The long-term goal: “To expedite the clinical application of these novel MR imaging biomarkers to improve detection, monitoring of the high-risk fetus and guide medical and therapeutic interventions aimed at preventing or circumventing injury and minimizing long-term developmental disability.”

Why this avenue is critically important:Currently, clinical (conventional) imaging technology is largely dependent on expert subjective pattern-recognition of structural brain injury that only the trained human eye can distinguish. However, by the time conventional imaging technology is able to pick up such abnormalities, brain injury has already been consolidated and is irreversible. What we are thus left with is damage control.”

On rarity: “The successful application of advanced MRI in the living fetus is currently limited to a handful of centers worldwide, including our own.”

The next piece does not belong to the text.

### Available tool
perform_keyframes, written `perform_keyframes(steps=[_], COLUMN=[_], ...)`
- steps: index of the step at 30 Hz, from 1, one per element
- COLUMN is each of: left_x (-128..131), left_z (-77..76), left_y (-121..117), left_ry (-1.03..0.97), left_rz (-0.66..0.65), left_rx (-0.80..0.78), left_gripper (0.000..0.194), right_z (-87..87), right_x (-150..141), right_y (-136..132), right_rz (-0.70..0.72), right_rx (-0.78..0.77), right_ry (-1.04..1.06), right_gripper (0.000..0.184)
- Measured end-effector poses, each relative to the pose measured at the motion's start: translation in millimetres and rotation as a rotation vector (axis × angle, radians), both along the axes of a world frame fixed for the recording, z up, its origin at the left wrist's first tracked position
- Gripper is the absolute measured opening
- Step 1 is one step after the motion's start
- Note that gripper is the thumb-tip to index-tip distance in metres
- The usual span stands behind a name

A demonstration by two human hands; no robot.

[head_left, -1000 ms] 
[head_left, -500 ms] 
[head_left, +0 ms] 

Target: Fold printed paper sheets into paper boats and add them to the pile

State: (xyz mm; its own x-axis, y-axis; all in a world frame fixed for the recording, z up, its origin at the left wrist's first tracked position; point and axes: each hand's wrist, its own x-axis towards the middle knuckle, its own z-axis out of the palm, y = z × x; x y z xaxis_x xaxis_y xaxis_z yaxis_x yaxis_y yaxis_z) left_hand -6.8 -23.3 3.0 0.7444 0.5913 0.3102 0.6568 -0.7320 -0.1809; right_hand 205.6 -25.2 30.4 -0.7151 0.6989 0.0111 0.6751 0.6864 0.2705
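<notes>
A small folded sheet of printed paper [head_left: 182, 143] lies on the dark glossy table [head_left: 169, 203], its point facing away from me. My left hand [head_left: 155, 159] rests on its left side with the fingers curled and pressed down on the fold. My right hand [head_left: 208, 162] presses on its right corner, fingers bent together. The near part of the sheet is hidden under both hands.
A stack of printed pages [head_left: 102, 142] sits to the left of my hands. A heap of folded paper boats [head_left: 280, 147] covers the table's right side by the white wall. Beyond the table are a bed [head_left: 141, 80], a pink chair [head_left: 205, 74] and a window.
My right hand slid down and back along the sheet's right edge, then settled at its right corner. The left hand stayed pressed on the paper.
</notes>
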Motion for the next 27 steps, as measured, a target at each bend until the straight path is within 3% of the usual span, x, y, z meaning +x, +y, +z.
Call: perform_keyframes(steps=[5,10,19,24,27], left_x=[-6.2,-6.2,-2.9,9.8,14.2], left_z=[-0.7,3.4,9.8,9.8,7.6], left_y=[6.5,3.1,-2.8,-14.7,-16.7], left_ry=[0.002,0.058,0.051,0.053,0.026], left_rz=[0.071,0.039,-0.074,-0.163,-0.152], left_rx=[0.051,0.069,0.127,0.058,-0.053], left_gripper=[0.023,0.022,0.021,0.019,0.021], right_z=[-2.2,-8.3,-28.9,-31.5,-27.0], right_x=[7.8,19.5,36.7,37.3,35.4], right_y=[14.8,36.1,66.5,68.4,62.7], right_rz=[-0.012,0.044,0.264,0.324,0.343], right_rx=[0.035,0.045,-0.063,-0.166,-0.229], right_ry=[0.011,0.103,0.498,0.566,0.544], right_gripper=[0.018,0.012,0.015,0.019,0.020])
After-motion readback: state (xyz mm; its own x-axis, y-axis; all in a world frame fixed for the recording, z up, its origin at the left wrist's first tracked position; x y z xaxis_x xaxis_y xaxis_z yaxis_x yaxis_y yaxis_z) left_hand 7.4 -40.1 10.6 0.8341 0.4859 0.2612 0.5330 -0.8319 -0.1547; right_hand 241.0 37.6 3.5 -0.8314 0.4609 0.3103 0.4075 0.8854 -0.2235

The training: “My graduate training at SPOT provided me with an excellent framework for conducting scientifically rigorous and clinically relevant outcome research in the field of childhood disability. During this period, I also worked as an occupational therapist in the neonatal intensive care unit where I was able to appreciate first-hand the opportunities and limits of early intervention on brain plasticity (following early-life brain injury). I saw that prevention will always beat cure.”

The pathway: “In 2005, I was recruited back to McGill University and awarded a Canada Research Chair (CRC), CRC Tier 2 in Brain and Child Development. In 2010, I joined Children’s National to develop and direct an MRI Research Program for the Developing Brain. My research activities have focused on expanding and validating advanced MR imaging capabilities to the high-risk fetus in vivo.”

The successes: “The work led by my team has resulted in significant advances in our understanding of the elaborate maturational processes that take place in the healthy fetal brain, and how these critical maturational events can be derailed by developmental aberrations and acquired injury. We have developed the largest available repository of healthy fetal brain MRI studies through funded studies that are affording us with increasingly reliable and reproducible quantitative neuroimaging biomarkers from which to study the high-risk fetus. This allows us to detect the early quantitative antecedents of abnormal fetal brain development, localize regional changes, and monitor these changes over time.”

What’s next: “My hope is to continue to pioneer and refine the development of sophisticated, non-invasive fetal MRI techniques that can be used to diagnose and monitor every high-risk pregnancy. To succeed, this will require rapid streamlining and adoption of these emerging fetal imaging techniques in the clinical setting. This in turn will elevate the standard of care by offering advanced fetal MRI diagnostic capabilities in real-time to guide clinical management and preventative care of the high-risk fetus, and the development of prenatal interventions that are currently on the horizon.”